Purpose. Hemochromatosis is a disorder of iron overload arising mostly from mutations in HFE. HFE is expressed in retinal pigment epithelium (RPE), and Hfe-/- mice develop age-related iron accumulation and retinal degeneration associated with RPE hyperproliferation. Here, the mechanism underlying the hyperproliferative phenotype in RPE was inves tigated. Methods. Cellular senescence was monitored by β-galactosidase activity. Gene expression was monitored by real-time PCR. Survivin was analyzed by Western blot and immunofluorescence. Migration and invasion were monitored using appropriate kits. Glucose transporters (GLUTs) were monitored by 3-O-methyl-D-glucose uptake. Histone deacetylases (HDACs) were studied by monitoring catalytic activity and acetylation status of histones H3/H4. Results. Hfe-/- RPE cells exhibited slower senescence rate and higher survivin expression than wild type cells. Hfe-/- cells migrated faster and showed greater glucose uptake and increased expression of GLUTs. The expression of HDACs and DNA methyltransferase (DNMTs) also was increased. Similarly, RPE cells from hemojuvelin (Hjv)-knockout mice, another model of hemochromatosis, also had increased expression of GLUTs, HDACs, and DNMTs. The expression of Slc5a8 was decreased in Hfe-/- RPE cells, but treatment with a DNA methylation inhibitor restored the transporter expression, indicating involvement of DNA methylation in the silencing of Slc5a8 in Hfe-/- cells.

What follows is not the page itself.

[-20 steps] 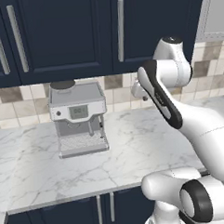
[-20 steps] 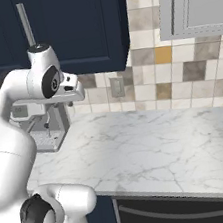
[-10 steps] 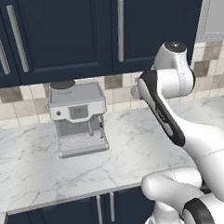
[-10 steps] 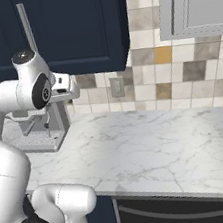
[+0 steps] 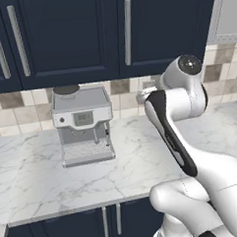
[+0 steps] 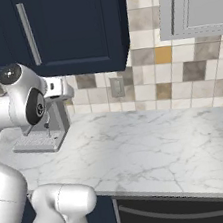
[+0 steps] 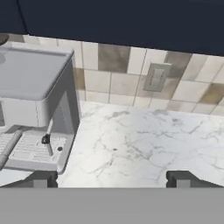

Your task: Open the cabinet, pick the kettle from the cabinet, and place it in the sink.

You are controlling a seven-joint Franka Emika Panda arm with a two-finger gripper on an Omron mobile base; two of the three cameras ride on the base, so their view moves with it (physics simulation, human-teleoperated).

Conclusions. RPE cells from iron-overloaded mice exhibit several features of tumor cells: decreased senescence, enhanced migration, increased glucose uptake, and elevated levels of HDACs and DNMTs. These features are seen in Hfe-/- RPE cells as well as in Hjv-/- RPE cells, providing a molecular basis for the hyperproliferative phenotype of Hfe-/- and Hjv-/- RPE cells.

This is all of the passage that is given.